Al llegar al primer rellano, Félix se irguió nuevamente con cautela. Por suerte, tanto la escalera como los rellanos estaban construidos a gran escala, y no tuvieron problema ninguno para girar y comenzar a gatear por el segundo tramo hacia lo alto.

Para cuando llegaron al vestíbulo de entrada, el aire de dentro del cofre estaba viciado, húmedo y comenzaba a faltarle oxígeno. Félix intentó impedir que el corazón le latie-

ra desbocadamente a causa del pánico. Sería la más cruel de las bromas que, después del genial invento de Gotrek, murieran por asfixia a poca distancia de la superficie.

Atravesaron con rapidez el vestíbulo. Félix experimentó un pánico momentáneo al recordar que Max había cerrado las puertas del palacio, y se agachó para sumergirse en el agua y mirarlas. No tenía por qué preocuparse. Las puertas estaban tiradas sobre el suelo de mármol, rajadas y combadas, arrancadas de los goznes por la muralla de agua que había sacudido el palacio. Félix y los demás pasaron por encima de los deformados restos y salieron a los anchos escalones de entrada, donde Gotrek golpeó los arcones para que se detuvieran.
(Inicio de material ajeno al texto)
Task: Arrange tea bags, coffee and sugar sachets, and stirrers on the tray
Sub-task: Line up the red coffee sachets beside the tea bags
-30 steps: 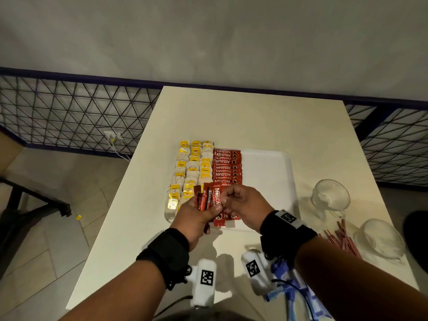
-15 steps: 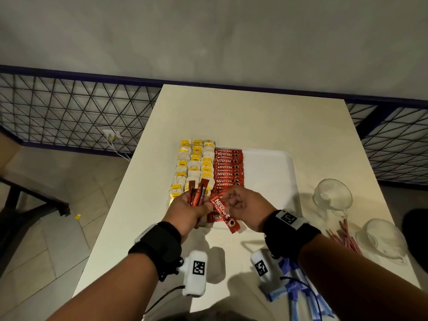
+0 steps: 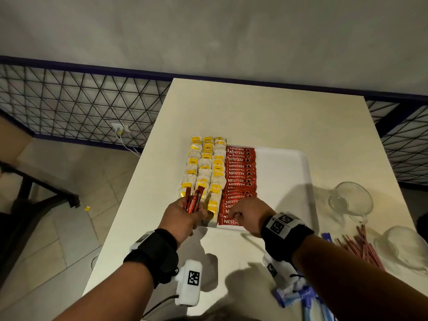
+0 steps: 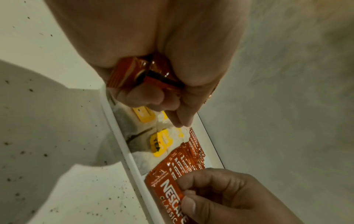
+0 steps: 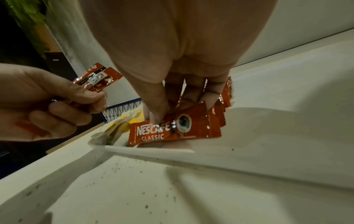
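right hand [image 3: 249, 215] now down at tray [image 3: 284, 172] front, pinching sachet [image 5: 173, 131] | left hand [image 3: 183, 218] grips spare sachets [image 3: 192, 201] | coffee row [image 3: 239, 172] gains one; sugar, stirrers [image 3: 361, 246] pending

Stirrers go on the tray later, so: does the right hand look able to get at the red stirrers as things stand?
Probably yes, once it lets go: the right hand pinches a coffee sachet, and the red stirrers lie uncovered on the table to its right.

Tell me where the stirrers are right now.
In the head view the stirrers lie on the table at lower right, off the tray, between two glass cups.
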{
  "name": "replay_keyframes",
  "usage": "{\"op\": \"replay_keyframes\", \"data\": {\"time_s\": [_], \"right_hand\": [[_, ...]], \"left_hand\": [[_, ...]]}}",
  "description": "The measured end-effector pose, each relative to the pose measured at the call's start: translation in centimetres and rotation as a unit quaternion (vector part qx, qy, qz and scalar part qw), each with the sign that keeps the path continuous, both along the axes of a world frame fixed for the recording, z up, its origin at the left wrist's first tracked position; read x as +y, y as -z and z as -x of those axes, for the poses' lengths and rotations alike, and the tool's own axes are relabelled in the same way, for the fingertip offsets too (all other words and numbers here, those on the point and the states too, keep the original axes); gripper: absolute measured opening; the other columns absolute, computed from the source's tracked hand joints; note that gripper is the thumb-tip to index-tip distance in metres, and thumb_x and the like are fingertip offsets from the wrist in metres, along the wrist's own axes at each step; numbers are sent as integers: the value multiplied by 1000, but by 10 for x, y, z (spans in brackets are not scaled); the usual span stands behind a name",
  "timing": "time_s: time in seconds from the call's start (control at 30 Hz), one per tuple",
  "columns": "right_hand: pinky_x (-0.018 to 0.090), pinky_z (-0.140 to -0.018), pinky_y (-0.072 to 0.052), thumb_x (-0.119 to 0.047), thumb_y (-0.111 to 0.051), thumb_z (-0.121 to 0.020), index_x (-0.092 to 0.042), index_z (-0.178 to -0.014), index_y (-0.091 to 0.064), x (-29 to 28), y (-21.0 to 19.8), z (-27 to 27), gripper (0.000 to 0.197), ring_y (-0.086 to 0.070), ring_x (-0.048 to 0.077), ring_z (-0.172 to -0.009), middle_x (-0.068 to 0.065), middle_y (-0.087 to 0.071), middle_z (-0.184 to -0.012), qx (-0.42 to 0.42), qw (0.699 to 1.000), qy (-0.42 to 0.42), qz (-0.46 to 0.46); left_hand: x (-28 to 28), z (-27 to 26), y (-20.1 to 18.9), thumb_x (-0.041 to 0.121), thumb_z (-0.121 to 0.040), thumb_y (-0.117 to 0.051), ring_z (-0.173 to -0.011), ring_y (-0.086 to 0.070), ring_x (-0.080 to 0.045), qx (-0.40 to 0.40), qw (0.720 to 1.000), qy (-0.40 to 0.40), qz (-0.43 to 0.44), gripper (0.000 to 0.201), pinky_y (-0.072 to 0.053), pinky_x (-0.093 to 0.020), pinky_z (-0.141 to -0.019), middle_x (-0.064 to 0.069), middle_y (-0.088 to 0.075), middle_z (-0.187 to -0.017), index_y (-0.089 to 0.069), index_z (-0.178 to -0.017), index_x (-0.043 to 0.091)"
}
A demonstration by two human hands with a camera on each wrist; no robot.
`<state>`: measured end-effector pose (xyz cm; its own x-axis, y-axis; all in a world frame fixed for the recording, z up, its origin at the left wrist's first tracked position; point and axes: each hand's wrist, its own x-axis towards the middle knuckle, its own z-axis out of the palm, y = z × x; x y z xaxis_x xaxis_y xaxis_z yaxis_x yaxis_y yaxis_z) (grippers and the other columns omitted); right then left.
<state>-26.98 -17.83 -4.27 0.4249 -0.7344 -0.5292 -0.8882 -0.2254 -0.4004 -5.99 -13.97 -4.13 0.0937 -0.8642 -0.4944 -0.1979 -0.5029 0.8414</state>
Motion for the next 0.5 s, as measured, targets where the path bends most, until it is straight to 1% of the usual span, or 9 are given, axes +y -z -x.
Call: {"op": "replay_keyframes", "data": {"time_s": [0.07,0.13,0.23,0.3,0.37,0.5], "right_hand": [[34,-96,-46,-17,-46,-96,-28,-116,-66,0,5,-4,30,-56,20,-110,-2,-62,-124,21,1000,-12,12],[34,-96,-46,-18,-47,-95,-28,-116,-65,1,10,-5,29,-56,20,-109,-2,-62,-122,39,999,-20,32],[32,-98,-44,-26,-52,-95,-25,-120,-61,6,14,-1,26,-55,19,-110,-4,-60,-123,41,996,-25,77],[31,-100,-42,-33,-57,-92,-25,-122,-59,10,16,4,31,-55,18,-111,-4,-61,-123,20,994,-15,109],[32,-102,-41,-38,-60,-89,-24,-123,-58,12,17,8,36,-55,18,-111,-4,-60,-122,22,992,-22,125],[34,-104,-39,-41,-61,-88,-25,-121,-57,13,20,8,37,-53,18,-111,-6,-58,-119,35,991,-21,127]], "left_hand": [[0,-3,1,10,-82,-71,-49,-46,-14,-5,1000,-2,0,13,-40,-27,-47,8,-55,-50,-64,-92,11],[0,-5,1,9,-82,-70,-49,-45,-14,-6,1000,-1,2,11,-39,-26,-46,8,-56,-48,-63,-90,12],[1,-5,2,8,-82,-70,-49,-45,-15,0,1000,5,2,11,-39,-26,-47,8,-57,-49,-63,-89,12],[1,-5,4,7,-81,-71,-50,-45,-16,0,1000,2,-2,12,-39,-27,-47,6,-56,-51,-63,-89,12],[1,-5,6,8,-80,-73,-50,-46,-17,0,1000,0,-6,14,-40,-27,-47,3,-56,-54,-63,-89,11],[0,-3,6,9,-79,-74,-51,-47,-17,4,1000,4,-8,15,-41,-28,-47,-3,-59,-61,-63,-88,12]]}}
—¡Soltad las armaduras! —gritó—. ¡Pasad el mensaje!

Félix golpeó el lado izquierdo del cofre, donde estaba el elfo.

—¡Soltad las armaduras! ¡Pasad el mensaje!

Sumergió las manos en el agua y abrió la hebilla del cinturón que sujetaba la elaborada armadura ceremonial élfica en torno a su cintura. Cayó, y Félix sintió que las puntas de sus pies se alzaban del escalón.

Junto a él, las gruesas piernas del Matador habían vuelto a desaparecer, y oyó pesados golpes en lo alto. Miró hacia arriba, y luego hacia abajo cuando algo le cayó sobre una bota. Uno de los cofres llenos de tesoros se posaba de lado en el suelo, dejando escapar burbujas y tesoros dorados.

Un golpe sordo que oyó detrás le indicó que Gotrek estaba poniendo buen cuidado en soltar lastre, de manera que no se alzara un lado de la balsa.

Y la balsa ascendía, efectivamente. Félix estaba ocupado en pensar cuántos tesoros estaban perdiéndose para siempre, así que al principio no se dio cuenta, pero de repente se encontró con que el agua le llegaba al mentón, en lugar de al pecho. Se cogió a la cuerda y se izó de vuelta al interior del cofre, momento en que sus pies quedaron flotando por encima de los escalones. Pasado un segundo más oyó un chapoteo, una brusca inhalación de aire y una presumida risa entre dientes que procedían del cofre de Gotrek. El Matador tenía motivos para estar orgulloso. Todo lo que había planeado parecía estar funcionando.

Félix intentó bajar la mirada hacia la ciudad mientras ascendían, pero no podía ver gran cosa a través de las ondas que se formaban en la superficie del agua, dentro del cofre, así que inspiró profundamente y volvió a sumergirse.